Der eine oder andere von euch wird jetzt sagen:
„Lass mal gut sein. Vergiss ihn einfach. Ist besser so.“ 

Mir fällt es aber schwer Fakten hin zu nehmen, wenn ich den Grund nicht kenne, der diese Fakten geschaffen hat. Und ich denke oft darüber nach, was er mir wohl erklären würde, wenn ich seine anonymen Anrufe entgegen nehmen würde. Ach ja, das hatte ich vergessen zu erwähnen…. ich gehe nicht ran, wenn er anonym anruft. Aber ich weiß gleichzeitig auch, dass er es ist. Es gibt niemand sonst, der das tut.
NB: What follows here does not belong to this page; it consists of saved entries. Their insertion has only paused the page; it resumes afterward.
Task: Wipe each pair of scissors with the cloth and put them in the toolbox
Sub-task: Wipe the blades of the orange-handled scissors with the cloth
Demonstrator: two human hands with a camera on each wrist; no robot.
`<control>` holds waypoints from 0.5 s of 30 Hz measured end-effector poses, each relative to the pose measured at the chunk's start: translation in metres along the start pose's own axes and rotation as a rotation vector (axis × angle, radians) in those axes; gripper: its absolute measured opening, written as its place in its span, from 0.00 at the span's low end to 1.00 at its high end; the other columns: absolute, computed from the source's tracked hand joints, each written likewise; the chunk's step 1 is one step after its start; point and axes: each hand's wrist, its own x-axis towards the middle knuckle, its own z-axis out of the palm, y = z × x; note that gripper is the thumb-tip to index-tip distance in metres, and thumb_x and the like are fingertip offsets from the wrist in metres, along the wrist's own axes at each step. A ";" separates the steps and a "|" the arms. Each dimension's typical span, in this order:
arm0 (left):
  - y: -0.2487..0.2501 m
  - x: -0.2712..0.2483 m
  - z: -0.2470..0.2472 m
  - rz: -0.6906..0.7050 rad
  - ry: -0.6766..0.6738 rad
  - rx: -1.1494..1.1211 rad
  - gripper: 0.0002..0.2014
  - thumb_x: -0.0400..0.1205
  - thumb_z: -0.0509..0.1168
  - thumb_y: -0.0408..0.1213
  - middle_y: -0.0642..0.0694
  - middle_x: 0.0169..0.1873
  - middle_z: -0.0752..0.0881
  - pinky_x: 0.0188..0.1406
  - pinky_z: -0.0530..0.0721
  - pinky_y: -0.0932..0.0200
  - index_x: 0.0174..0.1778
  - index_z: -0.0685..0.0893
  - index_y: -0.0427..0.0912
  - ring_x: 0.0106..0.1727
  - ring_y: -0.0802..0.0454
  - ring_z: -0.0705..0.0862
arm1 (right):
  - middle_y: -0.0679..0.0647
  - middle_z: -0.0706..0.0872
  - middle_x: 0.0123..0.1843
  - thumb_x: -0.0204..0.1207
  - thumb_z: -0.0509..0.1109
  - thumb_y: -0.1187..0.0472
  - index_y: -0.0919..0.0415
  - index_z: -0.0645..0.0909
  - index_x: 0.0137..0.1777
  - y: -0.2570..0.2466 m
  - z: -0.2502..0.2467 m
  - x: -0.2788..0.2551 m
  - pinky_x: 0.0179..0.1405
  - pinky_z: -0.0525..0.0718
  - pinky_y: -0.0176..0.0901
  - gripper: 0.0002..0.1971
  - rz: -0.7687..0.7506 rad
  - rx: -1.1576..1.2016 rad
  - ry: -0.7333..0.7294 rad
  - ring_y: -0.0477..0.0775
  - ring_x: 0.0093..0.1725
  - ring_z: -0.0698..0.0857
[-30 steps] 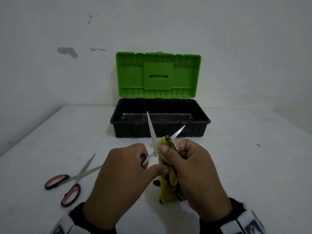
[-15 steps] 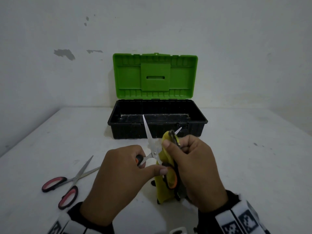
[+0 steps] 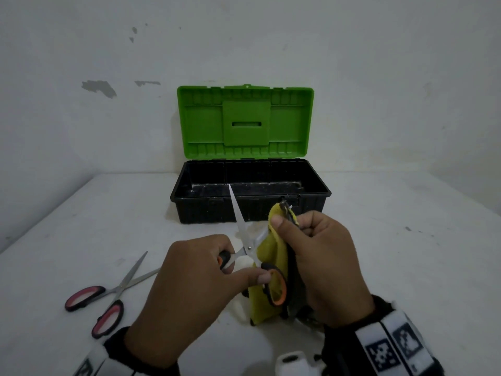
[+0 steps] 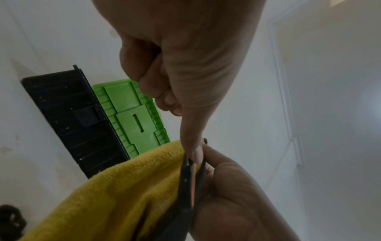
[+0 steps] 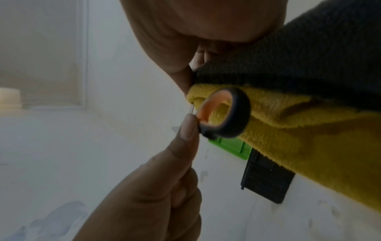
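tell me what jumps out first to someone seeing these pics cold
The bright green lid of the open toolbox stands upright at the back of the white table, against the wall. In front, the left hand holds the orange-handled scissors with blades spread, while the right hand grips the yellow cloth around one blade. The pink-handled scissors lie open on the table, to the left.

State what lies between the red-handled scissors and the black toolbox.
Bare white table separates the red-handled scissors from the black toolbox, per head view.
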 end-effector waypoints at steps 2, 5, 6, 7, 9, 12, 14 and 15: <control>0.000 0.000 -0.001 -0.010 -0.013 0.020 0.33 0.52 0.68 0.75 0.49 0.18 0.75 0.22 0.70 0.64 0.24 0.76 0.45 0.21 0.57 0.69 | 0.66 0.90 0.36 0.72 0.79 0.53 0.54 0.84 0.33 0.000 0.001 -0.004 0.41 0.90 0.72 0.10 0.002 0.007 -0.026 0.73 0.39 0.90; 0.001 0.000 -0.002 -0.023 -0.021 0.009 0.32 0.51 0.68 0.75 0.51 0.17 0.74 0.22 0.68 0.66 0.23 0.76 0.46 0.21 0.58 0.68 | 0.65 0.91 0.36 0.73 0.78 0.56 0.50 0.85 0.32 -0.006 0.003 -0.012 0.40 0.91 0.69 0.09 0.040 0.006 -0.109 0.69 0.37 0.91; 0.001 -0.001 -0.002 -0.020 -0.018 -0.004 0.32 0.51 0.68 0.75 0.52 0.16 0.73 0.22 0.68 0.65 0.23 0.75 0.46 0.21 0.58 0.68 | 0.64 0.91 0.36 0.72 0.79 0.55 0.50 0.85 0.32 -0.006 0.002 -0.009 0.41 0.91 0.68 0.09 0.039 -0.001 -0.092 0.70 0.37 0.91; 0.001 -0.001 -0.001 -0.014 -0.013 -0.023 0.32 0.52 0.69 0.74 0.52 0.16 0.72 0.21 0.69 0.65 0.23 0.75 0.45 0.21 0.58 0.69 | 0.64 0.90 0.34 0.72 0.79 0.55 0.51 0.84 0.31 -0.004 -0.001 -0.004 0.41 0.91 0.67 0.10 0.032 -0.001 -0.050 0.70 0.37 0.91; -0.001 -0.001 0.001 0.002 0.003 -0.061 0.32 0.53 0.71 0.73 0.53 0.15 0.70 0.24 0.72 0.65 0.23 0.75 0.43 0.22 0.59 0.71 | 0.61 0.89 0.30 0.71 0.80 0.56 0.55 0.82 0.30 -0.004 -0.007 0.004 0.38 0.91 0.61 0.12 0.013 0.028 0.039 0.65 0.32 0.89; -0.001 -0.001 0.002 0.008 -0.002 -0.053 0.32 0.51 0.69 0.75 0.53 0.15 0.71 0.24 0.72 0.65 0.22 0.75 0.46 0.21 0.59 0.70 | 0.62 0.90 0.33 0.73 0.78 0.55 0.55 0.83 0.31 -0.007 -0.005 -0.004 0.39 0.91 0.61 0.12 0.036 0.039 -0.027 0.66 0.34 0.89; 0.001 -0.001 0.000 0.003 -0.021 -0.031 0.31 0.51 0.67 0.75 0.53 0.16 0.72 0.22 0.70 0.65 0.22 0.75 0.47 0.20 0.58 0.69 | 0.64 0.92 0.37 0.74 0.77 0.56 0.55 0.85 0.33 -0.011 -0.002 -0.010 0.43 0.92 0.63 0.10 0.088 0.057 -0.095 0.70 0.38 0.91; 0.002 -0.001 0.000 0.006 -0.017 -0.049 0.31 0.51 0.68 0.75 0.53 0.16 0.73 0.22 0.70 0.65 0.22 0.74 0.47 0.20 0.58 0.69 | 0.65 0.92 0.36 0.74 0.78 0.58 0.56 0.84 0.33 -0.012 -0.003 -0.008 0.42 0.92 0.63 0.10 0.106 0.068 -0.089 0.69 0.38 0.91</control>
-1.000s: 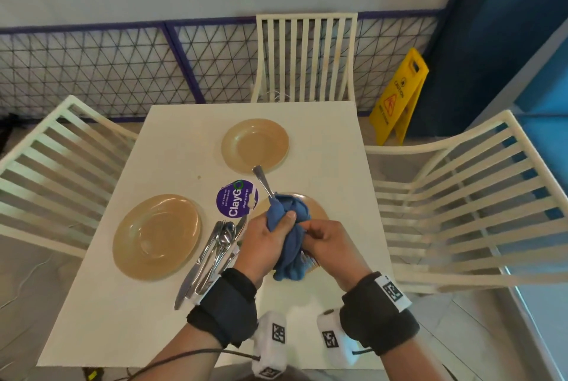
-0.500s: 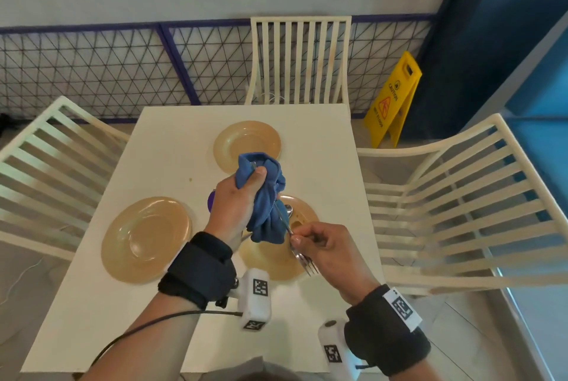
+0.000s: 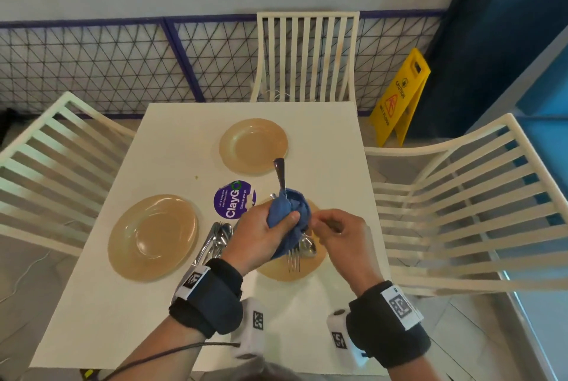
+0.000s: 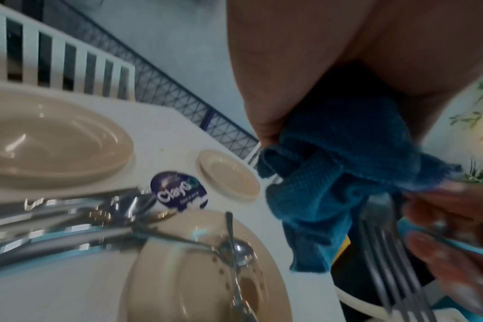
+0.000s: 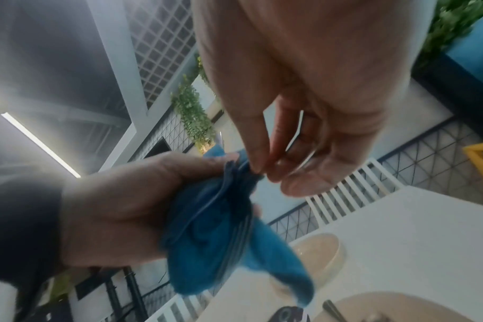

Meine sehr ausgeprägte Neugierde führt mich immer wieder in Versuchung, wenn das Telefon klingelt. Ich möchte ja zu gerne wissen, was er sagen würde. Oder will er nur meine Stimme hören? Und er sagt dann nichts?

Die vernünftigen Anteile in mir lassen diese Anrufe unbeantwortet. Zu schräg ist das Verhalten dieses Mannes. Erinnert mittlerweile schon langsam an stalking. Ich bin ziemlich froh, dass er meine Adresse nicht kennt und ich nicht im Telefonbuch stehe.

Wohin soll das denn bitte führen? Was ist der Sinn hinter diesen Anrufen?
Ich glaube, ich werde es nie verstehen.